Lerner first encountered PB while earning his master’s degree in urban planning at the University of Toronto in 2003. After graduating from Wesleyan, where he majored in psychology and sociology, he had joined the Peace Corps and spent two years in Slovakia, working mainly with the country’s minority Roma population.

The Roma he met were poor, frustrated, and deeply marginalized. Meanwhile, most white Slovaks, the majority ethnic group in the country, wanted good jobs and the opportunity to embrace capitalism and individualism. They were less interested in the environmental and community-development projects that the Peace Corps were supporting. That experience shaved away some of his early idealism and confidence, Lerner says.

His time in Toronto was part of an effort to discover more effective methods for empowering communities. Local activists were advocating for a citywide PB process, and a few of Lerner’s professors urged him to look into the issue. “At first I thought it sounded boring because it had the word ‘budgeting’ in it,” he says. But his interest was piqued, and it escalated when he decamped for Latin America after completing his degree.

He spent time in Rosario, Argentina, where residents, organized into neighborhood assemblies, began demanding a greater role in local governance after the country’s financial crisis in the early 2000s. There, he saw how empowering participatory budgeting can be. Ordinary citizens “may not know a lot about budgets or economics, but they know a lot about their streets, parks, and schools. And they have some good ideas for how to improve them.”

And the process becomes much bigger than that, he adds, serving “as a real school of democracy and citizenship.” Participants learn public speaking, negotiation, what kinds of programs create effective social change, and the details of how government works. In one cycle he witnessed in Rosario, citizens wanted to fund sex-education classes to help encourage safe sex and curb teen pregnancy rates. But they learned from experts that teens shrug off such classes, so they instead proposed paying community educators to hang out with young people where they congregated and to discuss the issues in an informal manner.

“It’s more of a social learning experience than a quantitative economic experience,” he says. “And the starting point is, ‘What would make your life better in your neighborhood?’”

Lerner’s group is currently engaged in PB processes in Chicago, New York, and the city of Vallejo, California, which set aside $3.2 million of its budget for PB in 2012-2013. Interest is growing in other parts of the country as well, though the process has to start with officials—either those who have been elected or appointed agency directors—who can decide to give constituents some control over a pot of money.

“Since the economic crisis and the success of the process in Chicago, there’s been a lot more interest,” says Lerner. “People are more interested in discussing alternative ways of managing public money.” His organization receives about one inquiry per week from officials and activists in places like Buffalo, New Haven, New Orleans, San Diego, and Chattanooga. 

Oddly, PB may have gotten a boost this year after one of the New York City Council members who participated, Dan Halloran, was arrested for allegedly accepting bribes to help another local politician launch a mayoral bid.
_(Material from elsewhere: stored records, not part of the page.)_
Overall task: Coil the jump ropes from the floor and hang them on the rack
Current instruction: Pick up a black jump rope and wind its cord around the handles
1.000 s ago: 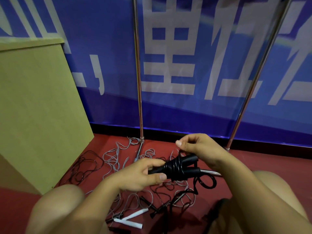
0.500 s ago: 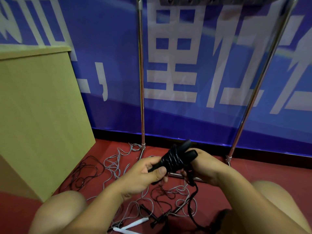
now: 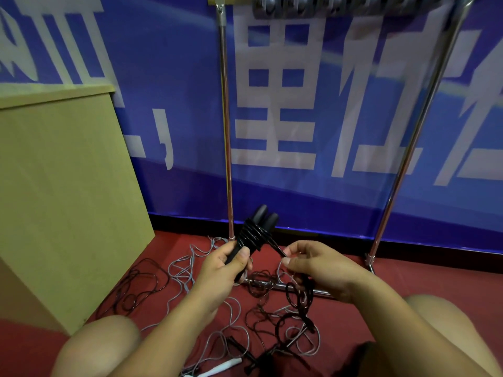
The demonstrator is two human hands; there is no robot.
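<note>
My left hand (image 3: 228, 263) grips the lower end of two black jump rope handles (image 3: 255, 229), which point up and away with black cord wound around their middle. My right hand (image 3: 313, 263) pinches the same black cord (image 3: 276, 247) just right of the handles, and the rest of it hangs in loops (image 3: 298, 297) below that hand. The metal rack (image 3: 226, 131) stands straight ahead, with dark coiled ropes (image 3: 313, 6) hanging blurred on its top bar. Several loose grey and black ropes (image 3: 190, 270) lie tangled on the red floor.
A tan wooden box (image 3: 62, 200) stands at the left. A blue banner (image 3: 299, 104) covers the wall behind the rack. White handles (image 3: 217, 367) lie on the floor between my knees. The rack's base bar (image 3: 283, 286) crosses the floor under my hands.
The view tilted up, showing the rack's top bar. The handles swung upright in my left hand. My right hand came off the bundle and now pinches the trailing cord to its right.
</note>
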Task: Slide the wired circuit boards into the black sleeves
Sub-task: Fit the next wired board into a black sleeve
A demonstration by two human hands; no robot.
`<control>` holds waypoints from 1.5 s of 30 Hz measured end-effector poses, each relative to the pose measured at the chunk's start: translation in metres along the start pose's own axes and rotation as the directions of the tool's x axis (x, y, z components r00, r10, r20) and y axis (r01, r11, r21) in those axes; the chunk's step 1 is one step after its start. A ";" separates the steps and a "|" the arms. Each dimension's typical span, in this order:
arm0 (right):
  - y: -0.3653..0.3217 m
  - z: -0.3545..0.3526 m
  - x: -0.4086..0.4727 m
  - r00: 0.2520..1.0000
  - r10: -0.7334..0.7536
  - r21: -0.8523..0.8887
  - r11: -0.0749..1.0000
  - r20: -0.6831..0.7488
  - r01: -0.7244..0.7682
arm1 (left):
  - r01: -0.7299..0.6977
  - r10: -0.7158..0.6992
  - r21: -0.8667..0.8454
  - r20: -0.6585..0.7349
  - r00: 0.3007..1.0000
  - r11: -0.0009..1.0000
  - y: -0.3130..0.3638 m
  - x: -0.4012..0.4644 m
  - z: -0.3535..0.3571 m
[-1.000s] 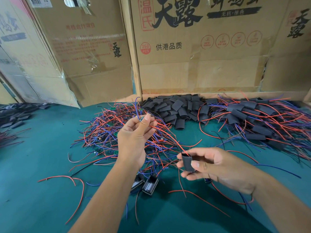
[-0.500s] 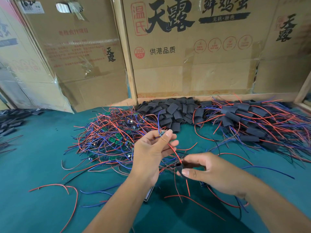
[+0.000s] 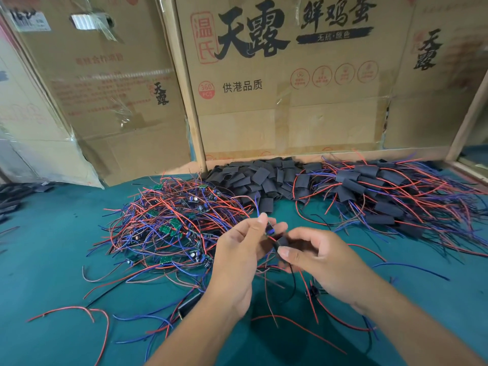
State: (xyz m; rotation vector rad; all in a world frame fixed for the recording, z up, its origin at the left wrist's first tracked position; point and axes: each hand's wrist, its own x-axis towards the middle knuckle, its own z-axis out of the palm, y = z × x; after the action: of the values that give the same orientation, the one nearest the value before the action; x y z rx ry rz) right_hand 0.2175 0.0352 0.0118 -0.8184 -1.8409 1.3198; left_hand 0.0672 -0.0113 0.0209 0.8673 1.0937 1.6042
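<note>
Black sleeve (image 3: 282, 242) pinched in right hand (image 3: 320, 262), against left hand (image 3: 241, 256).

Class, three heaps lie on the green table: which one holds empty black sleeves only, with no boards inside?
The middle heap of black sleeves, against the cardboard box: flat and mostly wire-free, unlike the bare wired boards left and the sleeved, wired ones right.

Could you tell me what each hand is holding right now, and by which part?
The right hand pinches a black sleeve by its sides. The left hand pinches a wired circuit board at its fingertips; exactly where cannot be told.
</note>
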 end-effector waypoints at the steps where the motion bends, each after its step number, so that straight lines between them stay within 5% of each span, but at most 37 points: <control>1: -0.001 0.000 0.000 0.999 -0.017 -0.018 1.000 -0.034 0.016 | -0.011 0.011 0.021 0.008 1.000 1.000 0.000 0.000 -0.001; 4: -0.005 0.001 -0.002 0.984 -0.131 -0.212 0.972 -0.121 0.103 | 0.002 -0.002 0.002 0.025 1.000 1.000 0.000 -0.002 0.001; 8: -0.011 0.008 -0.006 0.896 -0.408 -0.554 0.794 -0.177 0.252 | 0.015 -0.017 -0.101 -0.019 1.000 0.995 0.002 -0.002 0.002; 15: -0.010 0.013 -0.009 0.798 -0.586 -0.753 0.587 -0.139 0.299 | -0.012 0.006 -0.116 -0.051 0.999 0.993 0.000 -0.001 0.001; 21: -0.007 0.014 -0.007 0.766 -0.632 -0.812 0.505 -0.117 0.292 | -0.012 0.000 -0.117 -0.103 0.995 0.993 -0.005 0.000 0.003; 29: -0.003 0.011 -0.006 0.789 -0.606 -0.814 0.505 -0.099 0.286 | 0.183 -0.204 -0.227 -0.074 0.976 0.957 -0.011 0.003 0.002; 45: -0.001 0.006 -0.004 0.790 -0.609 -0.774 0.536 -0.077 0.338 | 0.155 -0.163 -0.212 -0.018 0.986 0.965 -0.015 -0.001 0.006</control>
State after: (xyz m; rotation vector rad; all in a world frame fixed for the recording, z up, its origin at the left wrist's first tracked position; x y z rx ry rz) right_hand 0.2146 0.0285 0.0111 -0.7569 -2.0841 0.0109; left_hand 0.0772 -0.0088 0.0087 0.5981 0.9721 1.5720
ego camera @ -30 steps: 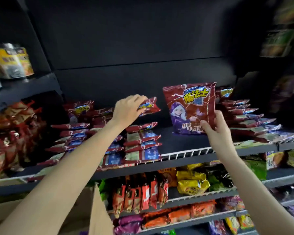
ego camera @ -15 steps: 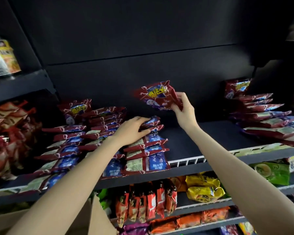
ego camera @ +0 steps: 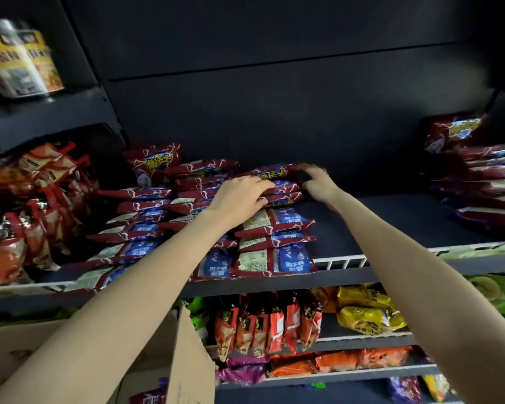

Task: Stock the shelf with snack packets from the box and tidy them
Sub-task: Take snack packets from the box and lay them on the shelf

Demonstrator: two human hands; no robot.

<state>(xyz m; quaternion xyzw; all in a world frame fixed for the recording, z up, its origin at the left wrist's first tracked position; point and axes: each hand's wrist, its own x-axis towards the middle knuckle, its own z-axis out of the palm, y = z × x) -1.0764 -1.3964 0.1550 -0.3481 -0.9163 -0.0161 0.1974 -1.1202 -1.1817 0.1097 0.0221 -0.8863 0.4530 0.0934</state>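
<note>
Head view: top packet (ego camera: 274, 172) between both hands, left (ego camera: 239, 196), right (ego camera: 317, 182).

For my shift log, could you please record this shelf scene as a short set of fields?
setting: dark store shelf, several tiers
left hand: rests on the middle stack of red packets
right hand: at the stack's far top corner, on the top packet; grip unclear
other stacks: more red packets at left and at far right
open space: bare shelf between middle and right stacks
box: cardboard, lower left
</note>
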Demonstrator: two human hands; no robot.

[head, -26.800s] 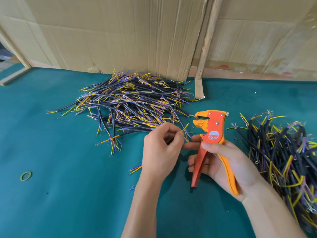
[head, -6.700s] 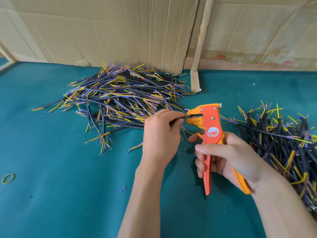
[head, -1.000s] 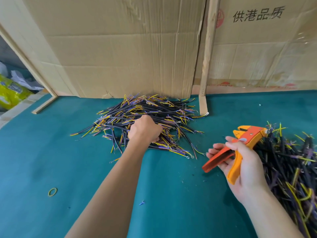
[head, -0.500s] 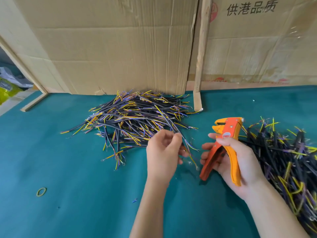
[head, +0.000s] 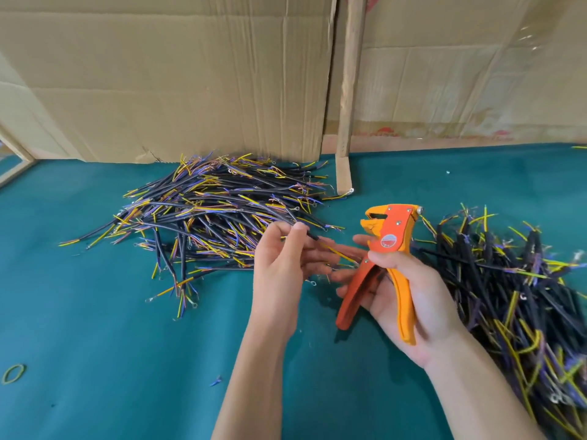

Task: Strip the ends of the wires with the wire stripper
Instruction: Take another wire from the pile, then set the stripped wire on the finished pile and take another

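Note:
My left hand (head: 282, 265) pinches a black-sheathed wire (head: 314, 237) between thumb and fingers, its yellow and blue inner leads pointing right toward the stripper. My right hand (head: 409, 300) grips the orange and yellow wire stripper (head: 386, 249) by its handles, which are spread apart. Its jaws point up and left, a short gap from the wire's tip. A large pile of wires (head: 216, 211) lies behind my left hand. A second pile of wires (head: 514, 290) lies to the right of my right hand.
The green table cover (head: 111, 360) carries a yellow-green rubber band (head: 12, 373) at the front left and a small wire scrap (head: 216, 381). Cardboard sheets (head: 190, 74) and a wooden strip (head: 347, 90) stand along the back edge.
My left hand reached into the left pile, drew out one wire and brought it beside the stripper. My right hand turned the stripper upright, jaws toward the wire.

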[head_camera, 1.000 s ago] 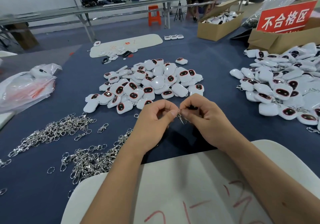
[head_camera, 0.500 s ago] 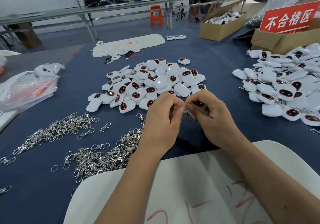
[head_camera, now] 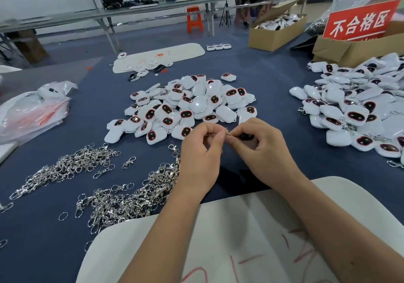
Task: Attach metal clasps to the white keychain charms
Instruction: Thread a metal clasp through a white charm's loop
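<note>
Centrally, the left hand (head_camera: 202, 151) and right hand (head_camera: 265, 149) meet fingertip to fingertip, both pinching a small metal ring (head_camera: 227, 131). The right hand also grips a white charm (head_camera: 246, 136), just in front of the charm pile (head_camera: 188, 105). Loose clasps (head_camera: 122, 197) lie left.

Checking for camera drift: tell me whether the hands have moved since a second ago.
Yes. The left hand and right hand have shifted away from the person, closer to the centre pile of white charms, still pinching the clasp ring.
</note>
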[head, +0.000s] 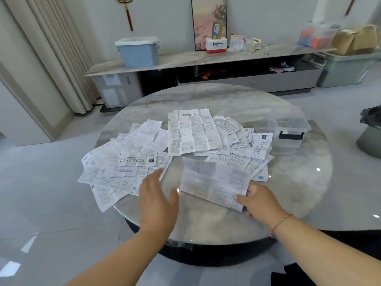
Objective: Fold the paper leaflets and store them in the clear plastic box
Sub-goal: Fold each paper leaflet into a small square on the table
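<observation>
My right hand [260, 200] pinches one leaflet [214, 182] by its near right corner, fingers clamped on the paper, holding it tilted just above the worktop [206, 221]. My left hand [157, 201] hovers just left of it, fingers straight and apart, touching nothing. The other leaflets [144, 153] lie spread beyond. The box [288, 131] sits far right.

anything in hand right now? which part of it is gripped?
The right hand pinches one leaflet at its near right corner, thumb on top. The left hand is open beside it and holds nothing.
</observation>
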`<state>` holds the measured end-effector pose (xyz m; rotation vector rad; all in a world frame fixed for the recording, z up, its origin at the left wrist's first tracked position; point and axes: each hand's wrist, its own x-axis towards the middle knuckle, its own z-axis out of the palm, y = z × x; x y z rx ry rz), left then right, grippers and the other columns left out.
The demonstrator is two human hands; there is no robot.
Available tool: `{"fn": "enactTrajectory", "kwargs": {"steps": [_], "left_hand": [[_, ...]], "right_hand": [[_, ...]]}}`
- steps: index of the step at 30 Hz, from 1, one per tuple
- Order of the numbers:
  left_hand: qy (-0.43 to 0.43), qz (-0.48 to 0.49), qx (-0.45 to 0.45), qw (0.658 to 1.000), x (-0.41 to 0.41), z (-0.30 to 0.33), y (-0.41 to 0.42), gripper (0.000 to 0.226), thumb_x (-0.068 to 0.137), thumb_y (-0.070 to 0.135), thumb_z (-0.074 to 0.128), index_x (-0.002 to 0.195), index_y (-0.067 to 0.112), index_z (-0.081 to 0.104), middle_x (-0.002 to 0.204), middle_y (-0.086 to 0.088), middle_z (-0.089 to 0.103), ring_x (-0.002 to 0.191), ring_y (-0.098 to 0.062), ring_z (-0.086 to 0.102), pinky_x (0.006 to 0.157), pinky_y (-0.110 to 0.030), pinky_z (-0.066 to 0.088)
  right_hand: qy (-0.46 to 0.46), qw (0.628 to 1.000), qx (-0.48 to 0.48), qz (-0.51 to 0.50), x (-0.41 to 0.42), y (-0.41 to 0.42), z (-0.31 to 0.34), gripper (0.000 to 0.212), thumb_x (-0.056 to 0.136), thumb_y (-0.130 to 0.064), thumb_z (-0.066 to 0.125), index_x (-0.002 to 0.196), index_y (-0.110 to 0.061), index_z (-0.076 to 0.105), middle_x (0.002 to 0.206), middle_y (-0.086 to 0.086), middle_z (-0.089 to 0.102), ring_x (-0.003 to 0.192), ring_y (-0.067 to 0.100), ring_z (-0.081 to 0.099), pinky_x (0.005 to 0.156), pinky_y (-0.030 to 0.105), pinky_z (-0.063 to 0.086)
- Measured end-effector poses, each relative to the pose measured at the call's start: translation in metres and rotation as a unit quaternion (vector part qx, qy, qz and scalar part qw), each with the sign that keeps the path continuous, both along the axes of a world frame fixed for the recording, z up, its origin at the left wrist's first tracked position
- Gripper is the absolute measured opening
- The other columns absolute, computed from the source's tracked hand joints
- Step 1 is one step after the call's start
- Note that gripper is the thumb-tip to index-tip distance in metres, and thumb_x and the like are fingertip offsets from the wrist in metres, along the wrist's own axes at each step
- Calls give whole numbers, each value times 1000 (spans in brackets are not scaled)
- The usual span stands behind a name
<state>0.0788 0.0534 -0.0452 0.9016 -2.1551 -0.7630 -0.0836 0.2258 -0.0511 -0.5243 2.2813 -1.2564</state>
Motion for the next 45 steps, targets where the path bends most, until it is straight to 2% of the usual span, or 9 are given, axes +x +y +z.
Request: {"fn": "enactTrajectory", "kwargs": {"steps": [10, 13, 16, 20, 24, 28, 34, 39, 45], "left_hand": [[-279, -306, -172, 894, -16, -31, 22, 72, 76, 59, 40, 143, 37, 32, 146, 12, 37, 137, -13, 28, 117, -44, 13], [-170, -260, -150, 939, -22, -30, 17, 31, 79, 29, 44, 96, 25, 69, 92, 8, 69, 87, -16, 63, 94, -42, 47], [-160, -223, -58, 960, -19, -30, 11, 26, 86, 28, 42, 76, 17, 63, 69, -2, 62, 72, -23, 58, 99, -25, 38], [-121, -187, 48, 974, -9, -25, 12, 34, 91, 23, 58, 63, 26, 40, 62, 7, 48, 58, -9, 44, 59, -18, 36], [-105, -145, 140, 974, -14, -20, 16, 9, 89, 25, 63, 84, 27, 56, 69, 10, 67, 69, 3, 57, 58, -6, 37], [-101, -119, 156, 975, -21, -21, 16, 25, 87, 24, 66, 109, 25, 53, 69, 9, 68, 75, 9, 56, 63, -4, 38], [-69, -176, -174, 966, -20, -30, 30, 45, 74, 22, 61, 119, 14, 56, 111, -1, 59, 104, -17, 44, 93, -23, 35], [-140, -236, -154, 949, -24, -36, 48, 38, 68, 29, 48, 101, 21, 65, 99, 9, 66, 88, -15, 58, 74, -28, 50], [-127, -229, -103, 960, -26, -37, 33, 30, 76, 22, 43, 84, 20, 72, 78, 6, 69, 74, -18, 62, 66, -27, 50]], "right_hand": [[-375, 905, -173, -103, 35, -11, 22, 16, 82, 12, 58, 95, 3, 63, 75, 17, 69, 52, 20, 63, 41, 21, 51], [-208, 965, -115, -107, 28, -6, 24, 37, 74, -17, 77, 103, -4, 57, 71, 2, 62, 56, 10, 58, 43, 20, 45], [149, 987, -60, 15, -3, 13, 29, 104, 41, -63, 79, 127, -27, 35, 108, -12, 45, 97, -1, 48, 82, 13, 39], [62, 965, 17, 255, -13, 17, 22, 96, 50, -49, 85, 130, -46, 32, 130, -30, 40, 120, -11, 42, 98, 16, 39], [62, 991, -32, 118, -13, -2, -2, 34, 77, -15, 74, 103, -31, 58, 98, -15, 70, 93, -2, 65, 89, 33, 53], [87, 994, 41, 56, -10, -8, -5, 26, 78, -22, 73, 99, -22, 57, 81, -11, 70, 73, 1, 64, 62, 15, 47], [30, 997, 72, -30, 4, -18, 3, 47, 75, -15, 75, 109, -21, 43, 91, -1, 61, 53, 15, 62, 41, 22, 46], [-215, 969, -57, -109, 31, -24, 5, 64, 76, 0, 72, 129, -10, 37, 82, 11, 61, 47, 20, 62, 43, 29, 53], [145, 979, 63, 132, 5, 2, 22, 82, 49, -59, 75, 121, -33, 44, 117, -10, 40, 110, 4, 41, 94, 17, 33]]}}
Partly because the scandal involved discretionary funds, Lerner’s group and other community advocates responded to the arrest with a press release calling for more use of PB as a way of ensuring greater transparency in the spending of public money. That week, every Democratic mayoral candidate except one endorsed participatory budgeting.

Lerner would like to see PB become “a mainstream, standard practice of public budgeting, whether at the city, county or state level, and also at schools and universities.”

Ultimately, he adds, participatory budgeting is about far more than fixing sidewalks and building playgrounds. “One of the main benefits is that this process helps people understand the value of public spending. They learn to see it not as a necessary or unnecessary evil but as something that improves their lives. This validates the purpose of government in improving public life. It seems like a rather simple argument but it’s one that’s increasingly necessary.”